Eisenach.  Mann kollidiert zunächst mit einem Garagentor. Die Polizei stellte bei ihm nicht nur den Einfluss von Alkohol fest.

Am Sonntagabend befand sich ein 30-Jähriger mit seinem BMW im Bereich eines Garagenkomplexes in der Ernst-Thälmann-Straße. Zunächst kollidierte der Mann laut Polizei mit einem Garagentor. Als er seine Fahrt fortsetzen wollte, stieß er mit zwei Fußgängern zusammen, welche sich ebenfalls bei den Garagen aufhielten. Die beiden 32 und 34 Jahre alten Männer wurden verletzt und mussten zur weiteren medizinischen Behandlung in ein Krankenhaus gebracht werden.

Bei der Unfallaufnahme stellte sich heraus, dass der BMW-Fahrer 1,23 Promille Alkohol in der Atemluft hatte und mutmaßlich unter dem Einfluss von Cannabis und Amphetamin stand. Weiterhin konnte er keine gültige Fahrerlaubnis vorweisen. Zu Beweiszwecken wurde mit dem Fahrzeugführer eine Blutentnahme durchgeführt. Die Polizisten leiteten ein entsprechendes Ermittlungsverfahren ein.

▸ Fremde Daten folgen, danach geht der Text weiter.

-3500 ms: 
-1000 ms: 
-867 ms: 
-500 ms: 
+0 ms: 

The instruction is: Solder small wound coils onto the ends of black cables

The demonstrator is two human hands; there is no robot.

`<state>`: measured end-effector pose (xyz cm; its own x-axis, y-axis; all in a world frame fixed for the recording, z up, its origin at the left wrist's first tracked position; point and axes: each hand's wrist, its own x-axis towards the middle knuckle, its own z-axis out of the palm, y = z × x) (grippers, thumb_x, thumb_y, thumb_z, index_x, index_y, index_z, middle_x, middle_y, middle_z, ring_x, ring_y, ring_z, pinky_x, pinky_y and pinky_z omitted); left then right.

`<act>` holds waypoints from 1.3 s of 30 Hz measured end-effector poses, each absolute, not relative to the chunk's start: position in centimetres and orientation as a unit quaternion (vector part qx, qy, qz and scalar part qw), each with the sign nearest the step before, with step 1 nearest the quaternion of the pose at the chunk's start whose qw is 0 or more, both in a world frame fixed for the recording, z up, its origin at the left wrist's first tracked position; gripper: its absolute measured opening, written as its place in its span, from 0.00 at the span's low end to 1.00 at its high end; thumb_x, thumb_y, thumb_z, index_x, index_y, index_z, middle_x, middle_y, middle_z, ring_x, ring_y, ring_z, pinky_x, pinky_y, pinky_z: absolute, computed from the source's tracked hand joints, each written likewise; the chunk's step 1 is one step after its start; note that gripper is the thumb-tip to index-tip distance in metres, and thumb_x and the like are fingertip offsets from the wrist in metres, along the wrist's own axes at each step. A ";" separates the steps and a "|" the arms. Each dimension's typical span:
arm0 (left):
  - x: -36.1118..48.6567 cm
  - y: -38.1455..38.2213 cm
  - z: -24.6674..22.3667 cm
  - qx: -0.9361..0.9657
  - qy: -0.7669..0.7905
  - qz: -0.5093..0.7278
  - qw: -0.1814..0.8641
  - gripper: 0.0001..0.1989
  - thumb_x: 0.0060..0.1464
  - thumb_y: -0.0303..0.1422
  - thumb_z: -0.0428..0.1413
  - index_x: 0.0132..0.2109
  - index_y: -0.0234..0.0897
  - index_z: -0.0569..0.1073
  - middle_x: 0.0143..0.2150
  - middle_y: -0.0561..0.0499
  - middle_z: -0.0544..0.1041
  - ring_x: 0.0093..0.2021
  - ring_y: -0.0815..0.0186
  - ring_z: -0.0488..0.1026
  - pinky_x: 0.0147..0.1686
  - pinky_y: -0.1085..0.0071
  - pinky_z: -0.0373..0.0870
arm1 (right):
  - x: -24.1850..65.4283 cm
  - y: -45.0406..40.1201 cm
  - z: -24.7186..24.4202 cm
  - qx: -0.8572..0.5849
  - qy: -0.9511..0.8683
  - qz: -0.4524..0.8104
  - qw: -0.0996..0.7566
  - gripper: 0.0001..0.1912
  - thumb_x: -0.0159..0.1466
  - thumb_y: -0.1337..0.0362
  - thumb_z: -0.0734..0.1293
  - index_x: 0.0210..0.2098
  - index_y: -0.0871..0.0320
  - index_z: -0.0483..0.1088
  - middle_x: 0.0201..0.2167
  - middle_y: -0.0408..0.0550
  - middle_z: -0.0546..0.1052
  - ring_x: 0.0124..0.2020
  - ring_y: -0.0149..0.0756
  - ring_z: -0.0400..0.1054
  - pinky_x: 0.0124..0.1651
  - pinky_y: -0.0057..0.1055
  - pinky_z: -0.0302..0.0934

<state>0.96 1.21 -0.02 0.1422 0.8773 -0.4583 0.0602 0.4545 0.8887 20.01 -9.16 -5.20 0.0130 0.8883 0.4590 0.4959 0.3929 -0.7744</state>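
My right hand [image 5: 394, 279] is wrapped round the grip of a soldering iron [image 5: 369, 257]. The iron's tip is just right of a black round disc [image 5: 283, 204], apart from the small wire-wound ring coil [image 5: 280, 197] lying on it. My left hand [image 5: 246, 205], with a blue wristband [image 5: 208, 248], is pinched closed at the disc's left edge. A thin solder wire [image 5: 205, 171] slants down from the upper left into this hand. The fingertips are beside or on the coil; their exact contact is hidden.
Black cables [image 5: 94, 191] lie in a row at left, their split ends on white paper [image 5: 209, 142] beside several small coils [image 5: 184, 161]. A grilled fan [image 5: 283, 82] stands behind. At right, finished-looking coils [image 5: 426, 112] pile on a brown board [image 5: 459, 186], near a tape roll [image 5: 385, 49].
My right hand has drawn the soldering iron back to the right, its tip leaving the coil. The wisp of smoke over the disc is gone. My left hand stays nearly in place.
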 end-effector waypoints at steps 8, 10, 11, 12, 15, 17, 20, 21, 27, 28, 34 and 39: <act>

Betrunkener E-Scooter-Fahrer in Eisenach

Am Montagabend, gegen 22.00 Uhr, kontrollierten Polizeibeamte einen 29-jährigen E-Scooter-Fahrer in der Bahnhofstraße in Eisenach. Bei der Überprüfung wurde laut Polizei festgestellt, dass für den E-Scooter aktuell kein gültiger Versicherungsschutz besteht. Weiterhin führten die Beamten einen Atemalkoholtest mit dem 29-Jährigen durch, welcher einen Wert von 1,15 Promille ergab. Zu Beweiszwecken wurde mit dem Mann eine Blutentnahme durchgeführt, ihn erwartet ein entsprechendes Strafverfahren.

Wie die Polizei mitteilt, handelt es sich bei einem E-Scooter um ein Elektrokleinstfahrzeug. Beim Führer dieser Fahrzeuge im öffentlichen Straßenverkehr ist ein Pflichtversicherungsschutz erforderlich, welcher jedes Jahr erneuert werden muss. Weiterhin ist das Führen eines Elektrokleinstfahrzeugs unter Einfluss berauschender Mittel (Betäubungsmittel oder Alkohol) analog der geltenden Regeln für Kraftfahrzeuge untersagt. Bei Verstößen bis 1,1 Promille wird hier in der Regel ein Ordnungswidrigkeitenverfahren eingeleitet, ab 1,1 Promille ein Strafverfahren.